IRTX Synthetic population model

Introduction

The present model generates a synthetic representation of households, persons and their daily activity chains. While it can be applied to any region in France, it is configured to create a synthetic population for the Rhône-Alpes region around Lyon. In the project lead, the resulting synthetic population is used to (1) derive a demand data set for parcel deliveries in the region, and to (2) assess how delivering these parcels is affecting the local population using a detailed agent-based simulation. Both aspects are covered in downstream models.

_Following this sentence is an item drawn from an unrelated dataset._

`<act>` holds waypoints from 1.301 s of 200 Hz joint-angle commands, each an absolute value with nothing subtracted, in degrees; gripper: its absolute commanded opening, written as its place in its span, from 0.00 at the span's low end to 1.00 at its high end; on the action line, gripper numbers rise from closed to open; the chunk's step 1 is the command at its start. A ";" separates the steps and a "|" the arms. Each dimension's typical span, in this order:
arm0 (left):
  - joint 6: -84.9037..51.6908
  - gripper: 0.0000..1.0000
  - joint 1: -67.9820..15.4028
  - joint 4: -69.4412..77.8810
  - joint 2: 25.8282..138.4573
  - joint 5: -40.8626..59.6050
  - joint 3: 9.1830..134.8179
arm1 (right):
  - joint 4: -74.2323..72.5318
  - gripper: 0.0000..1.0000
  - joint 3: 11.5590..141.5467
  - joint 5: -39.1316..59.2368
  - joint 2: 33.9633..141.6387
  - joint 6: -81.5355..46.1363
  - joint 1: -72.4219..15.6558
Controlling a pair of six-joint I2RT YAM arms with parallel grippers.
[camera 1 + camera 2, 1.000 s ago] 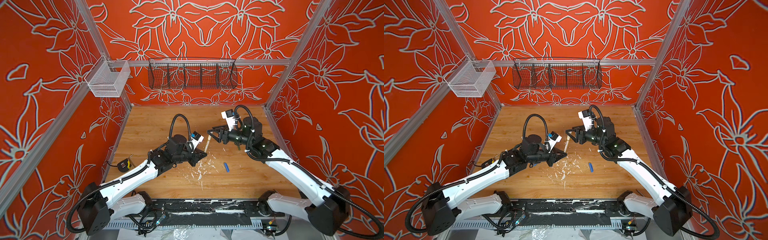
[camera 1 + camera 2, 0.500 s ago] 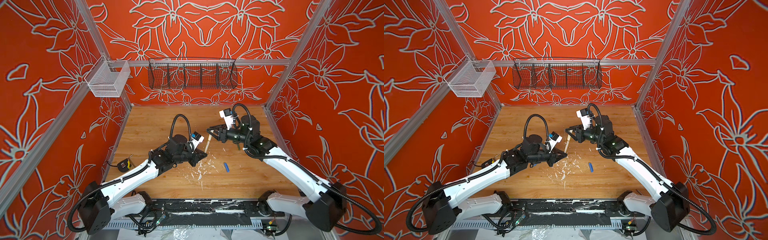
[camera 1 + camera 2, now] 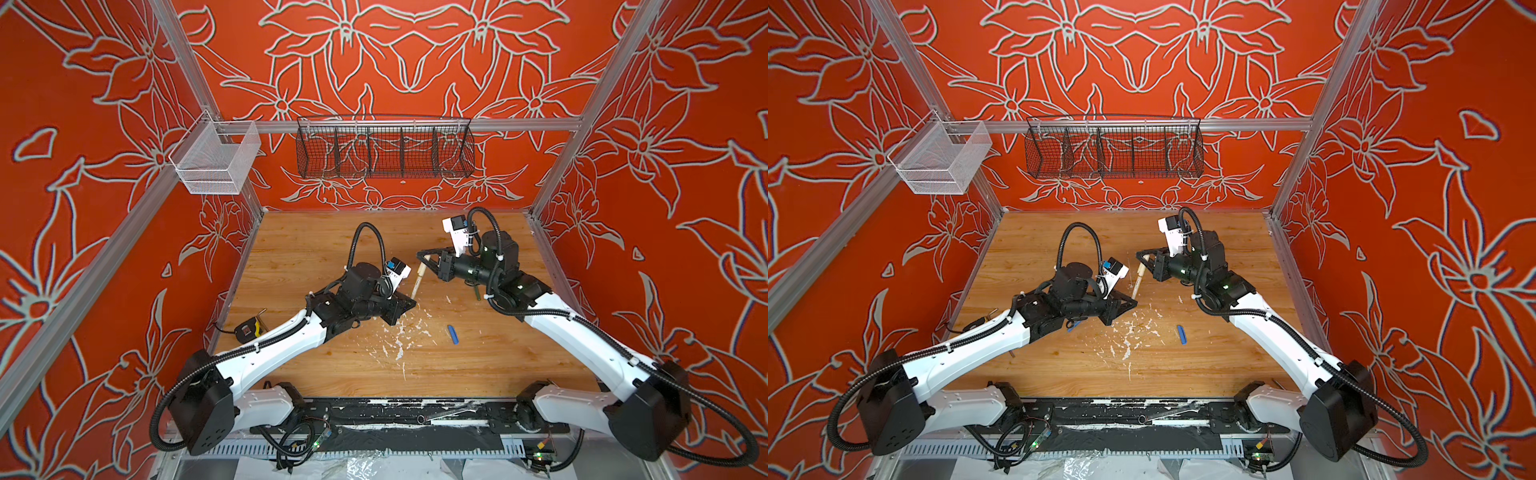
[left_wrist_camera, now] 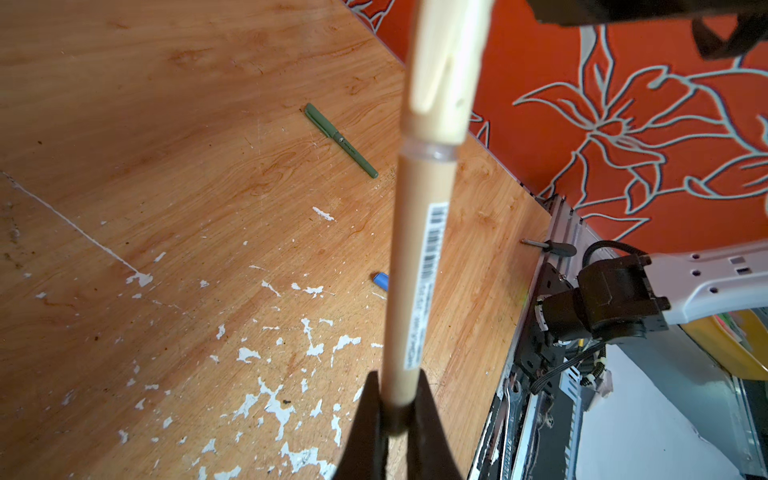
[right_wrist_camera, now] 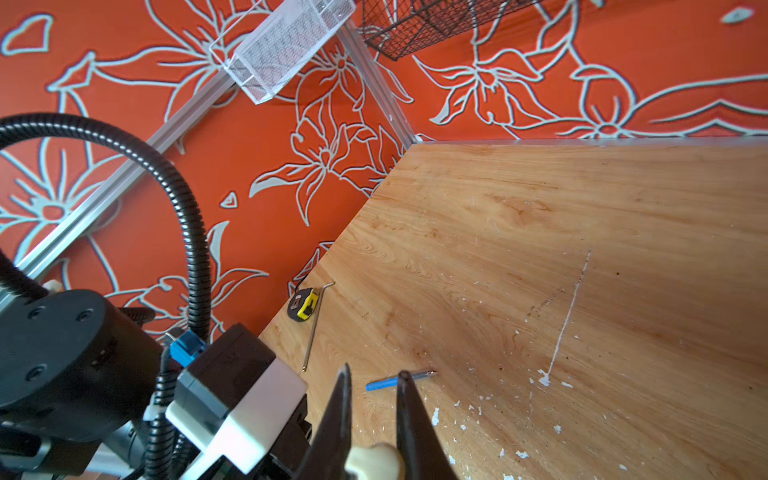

The model is based on a methodology that has been published in

Hörl, S., Balac, M., 2021. Synthetic population and travel demand for Paris and Île-de-France based on open and publicly available data. Transportation Research Part C: Emerging Technologies 130, 103291. https://doi.org/10.1016/j.trc.2021.103291

All code for the model is available on Github:

https://github.com/eqasim-org/ile-de-france

The model is based entirely on open and publicly available data that can be downloaded from the respective distributing entities. The process of collecting all necessary data to create a synthetic population for Rhône-Alpes, as well as suggestions on configuring the model, are given in the same Github repository and users are expected to follow the detailed guidelines on where and how to obtain the individual data sets.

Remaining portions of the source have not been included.